PROBLEM TO WORK ON – Stop after the line with "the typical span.". Up to that point, output every line of the listing below exactly from the first one onward, skipping pictures.
:: DATA PROVIDED
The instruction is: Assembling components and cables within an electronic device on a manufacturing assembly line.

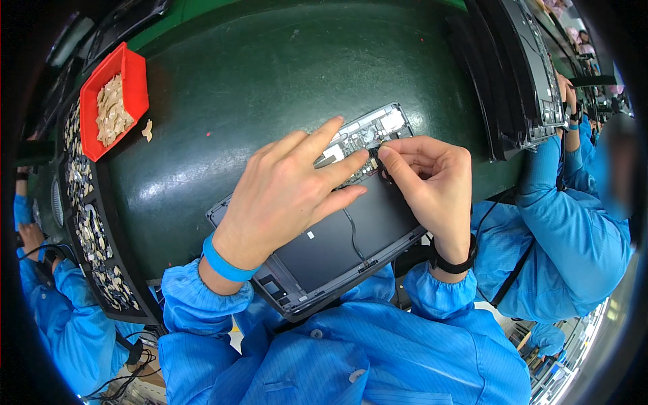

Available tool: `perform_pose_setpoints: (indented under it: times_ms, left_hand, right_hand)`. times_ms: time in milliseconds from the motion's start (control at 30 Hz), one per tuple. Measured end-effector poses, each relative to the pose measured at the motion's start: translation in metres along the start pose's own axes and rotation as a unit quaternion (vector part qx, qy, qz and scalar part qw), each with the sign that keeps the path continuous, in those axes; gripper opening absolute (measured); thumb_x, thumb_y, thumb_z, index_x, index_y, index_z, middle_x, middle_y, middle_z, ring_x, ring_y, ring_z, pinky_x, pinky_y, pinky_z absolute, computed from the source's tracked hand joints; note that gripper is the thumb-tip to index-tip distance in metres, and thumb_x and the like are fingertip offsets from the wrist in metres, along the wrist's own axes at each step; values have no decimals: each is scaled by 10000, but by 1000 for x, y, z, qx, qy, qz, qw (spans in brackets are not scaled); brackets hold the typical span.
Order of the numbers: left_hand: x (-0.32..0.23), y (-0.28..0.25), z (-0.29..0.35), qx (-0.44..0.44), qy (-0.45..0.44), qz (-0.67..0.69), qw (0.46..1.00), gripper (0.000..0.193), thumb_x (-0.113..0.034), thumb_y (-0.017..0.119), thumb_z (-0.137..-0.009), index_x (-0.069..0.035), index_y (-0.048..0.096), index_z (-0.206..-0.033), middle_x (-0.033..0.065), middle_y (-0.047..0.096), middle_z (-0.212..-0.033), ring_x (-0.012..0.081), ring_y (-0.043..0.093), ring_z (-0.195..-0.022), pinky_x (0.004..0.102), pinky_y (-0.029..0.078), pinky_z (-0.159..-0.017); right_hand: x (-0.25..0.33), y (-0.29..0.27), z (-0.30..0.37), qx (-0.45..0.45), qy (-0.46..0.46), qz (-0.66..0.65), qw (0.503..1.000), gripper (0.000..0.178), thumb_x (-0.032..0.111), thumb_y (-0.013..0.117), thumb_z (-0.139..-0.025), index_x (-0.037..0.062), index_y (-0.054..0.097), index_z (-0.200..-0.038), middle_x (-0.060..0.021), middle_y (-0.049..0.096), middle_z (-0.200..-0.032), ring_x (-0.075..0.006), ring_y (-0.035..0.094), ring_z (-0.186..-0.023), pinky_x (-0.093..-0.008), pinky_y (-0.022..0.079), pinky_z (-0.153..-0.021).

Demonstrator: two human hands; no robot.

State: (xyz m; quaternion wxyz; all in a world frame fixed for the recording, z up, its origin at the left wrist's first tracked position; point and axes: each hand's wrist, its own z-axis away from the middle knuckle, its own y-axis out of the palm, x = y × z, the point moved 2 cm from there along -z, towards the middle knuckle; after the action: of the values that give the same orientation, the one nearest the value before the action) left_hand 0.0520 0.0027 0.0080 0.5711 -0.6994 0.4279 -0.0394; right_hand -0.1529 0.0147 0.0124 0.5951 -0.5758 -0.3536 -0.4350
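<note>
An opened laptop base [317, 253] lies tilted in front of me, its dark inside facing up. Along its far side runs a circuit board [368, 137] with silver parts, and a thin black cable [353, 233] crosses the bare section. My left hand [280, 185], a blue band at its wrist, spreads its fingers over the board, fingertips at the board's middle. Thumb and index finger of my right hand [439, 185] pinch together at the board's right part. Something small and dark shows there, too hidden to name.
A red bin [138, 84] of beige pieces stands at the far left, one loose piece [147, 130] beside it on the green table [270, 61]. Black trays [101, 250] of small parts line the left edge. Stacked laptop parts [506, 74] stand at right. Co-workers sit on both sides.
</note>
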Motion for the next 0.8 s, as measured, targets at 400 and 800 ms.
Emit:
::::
OUTPUT BELOW –
The instruction is: Assembling components and cables within an electronic device on a manufacturing assembly line.


Available tool: `perform_pose_setpoints: (indented under it: times_ms, left_hand, right_hand)`. times_ms: time in milliseconds from the motion's start (control at 30 Hz), one per tuple. Measured end-effector poses, each relative to the pose measured at the motion's start: translation in metres along the start pose's own axes and rotation as a unit quaternion (vector part qx, qy, qz and scalar part qw), each with the sign that keeps the path continuous, in those axes; gripper opening absolute (measured); thumb_x, thumb_y, thumb_z, index_x, index_y, index_z, middle_x, middle_y, middle_z, ring_x, ring_y, ring_z, pinky_x, pinky_y, pinky_z absolute, computed from the source's tracked hand joints; note that gripper is the thumb-tip to index-tip distance in metres, and thumb_x and the like are fingertip offsets from the wrist in metres, along the wrist's own axes at each step; values have no decimals: each is scaled by 10000, but by 1000 for x, y, z, qx, qy, qz, qw (spans in brackets are not scaled); brackets hold the typical span.

The exercise asks for nothing further.